Ferrari weist Schuld von sich
"Red Bull hat keinen Motor für 2016. Wir werden dafür als Schuldige hingestellt, aber das stimmt so nicht", beschwert sich der Italiener im brasilianischen Fernsehen. "Red Bull war sich sicher, dass sie Mercedes-Motoren bekommen würden - so sicher, dass sie nicht nur Renault gekündigt haben, sondern auch Infiniti und Total." Aber erst als Mercedes abgesagt hat, "kamen sie zu uns. Wenn sie das schon im Juni getan hätten, wäre noch genug Zeit. Aber nach Monza nicht mehr."
Der Knackpunkt: Ferrari rüstet schon Sauber und das neue US-Team Haas aus und sieht keine Kapazitäten mehr, 2016 zwei weitere Rennställe mit Antriebssträngen zu beliefern. Letzter Verhandlungsstand ist, dass eine Unterstützung von Toro Rosso noch vorstellbar wäre, eine von Red Bull aber nicht in Frage kommt. "Noch ein Team zu beliefern, würde erfordern, alles auf den Kopf zu stellen, was wir geplant haben", erklärt Arrivabene.
Resignation bei Horner
Das klingt sehr stark danach, als würde Ferrari keine Lust haben, Red Bull zu beliefern. Und auch bei Red Bull scheint sich diese Einsicht langsam breit zu machen: "Im Moment sieht es so aus, dass wir gar keinen Motor bekommen", seufzt Teamchef Christian Horner gegenüber 'auto motor und sport' - und das müsste, wenn Mateschitz nicht geblufft hat, unweigerlich den Ausstieg aus der Formel 1 bedeuten. Denn ein konkurrenzfähiger Antrieb war für einen Verbleib immer Grundvoraussetzung.

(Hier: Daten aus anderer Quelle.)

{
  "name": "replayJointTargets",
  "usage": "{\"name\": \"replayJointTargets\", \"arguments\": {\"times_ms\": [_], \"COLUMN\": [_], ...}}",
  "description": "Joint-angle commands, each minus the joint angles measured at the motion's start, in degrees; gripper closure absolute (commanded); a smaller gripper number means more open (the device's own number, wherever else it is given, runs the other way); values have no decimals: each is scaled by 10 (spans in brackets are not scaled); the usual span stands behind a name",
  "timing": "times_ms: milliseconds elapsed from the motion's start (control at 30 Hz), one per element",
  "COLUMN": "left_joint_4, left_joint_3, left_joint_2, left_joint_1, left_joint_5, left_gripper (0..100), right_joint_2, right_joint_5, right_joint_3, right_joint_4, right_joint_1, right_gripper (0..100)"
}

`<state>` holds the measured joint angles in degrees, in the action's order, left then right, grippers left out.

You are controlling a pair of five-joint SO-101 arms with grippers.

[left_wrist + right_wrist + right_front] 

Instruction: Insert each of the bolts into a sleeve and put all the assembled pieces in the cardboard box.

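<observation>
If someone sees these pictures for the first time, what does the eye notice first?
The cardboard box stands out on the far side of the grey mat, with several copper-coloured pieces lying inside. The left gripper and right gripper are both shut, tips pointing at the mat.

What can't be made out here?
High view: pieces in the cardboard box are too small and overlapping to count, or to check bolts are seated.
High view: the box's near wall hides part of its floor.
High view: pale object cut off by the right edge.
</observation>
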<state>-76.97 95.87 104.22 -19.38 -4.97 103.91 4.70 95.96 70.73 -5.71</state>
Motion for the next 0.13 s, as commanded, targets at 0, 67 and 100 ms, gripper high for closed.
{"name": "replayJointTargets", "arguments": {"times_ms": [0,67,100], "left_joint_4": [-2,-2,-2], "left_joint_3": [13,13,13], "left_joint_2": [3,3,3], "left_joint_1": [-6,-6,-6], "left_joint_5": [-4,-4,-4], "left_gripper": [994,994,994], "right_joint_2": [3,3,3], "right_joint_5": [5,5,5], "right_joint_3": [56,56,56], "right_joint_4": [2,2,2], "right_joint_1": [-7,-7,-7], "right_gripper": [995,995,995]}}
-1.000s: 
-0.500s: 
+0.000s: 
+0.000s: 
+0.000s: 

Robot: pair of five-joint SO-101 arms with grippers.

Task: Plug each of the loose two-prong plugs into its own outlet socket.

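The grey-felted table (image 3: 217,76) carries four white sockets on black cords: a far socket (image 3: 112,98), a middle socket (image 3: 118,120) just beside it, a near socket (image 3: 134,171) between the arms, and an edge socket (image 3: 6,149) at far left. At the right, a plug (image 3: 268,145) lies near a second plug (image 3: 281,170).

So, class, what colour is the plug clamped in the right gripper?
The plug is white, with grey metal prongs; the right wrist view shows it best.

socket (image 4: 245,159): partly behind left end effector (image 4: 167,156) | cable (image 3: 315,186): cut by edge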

"Es wird gerade viel spekuliert", sagt Horner über die Verhandlungen am Freitagmorgen in Sotschi und die Fahrerlager-Gerüchte, die damit einhergehen. "Die Strecke war nicht in bestem Zustand. Da konnte man neben der Strecke mehr erreichen als auf ihr", grinst er. Seine Aussage gegenüber 'auto motor und sport', wonach Ferrari abgesagt habe, wiederholt er vor laufender Kamera aber nicht: "Nichts ist fixiert, alles ist offen."
Indes werden von besonders eifrigen Spekulanten schon erste Alternativszenarien aufgezeichnet, falls Red Bull tatsächlich keinen neuen Motorenlieferanten finden sollte. Demnach sei ein Verbleib bei Renault theoretisch noch nicht völlig vom Tisch, obwohl das in der Öffentlichkeit so dargestellt. Noch wilder ist aber die Idee, dass Horner - ähnlich wie Ross Brawn nach dem Honda-Ausstieg - das Team selbst von Red Bull übernehmen könnte.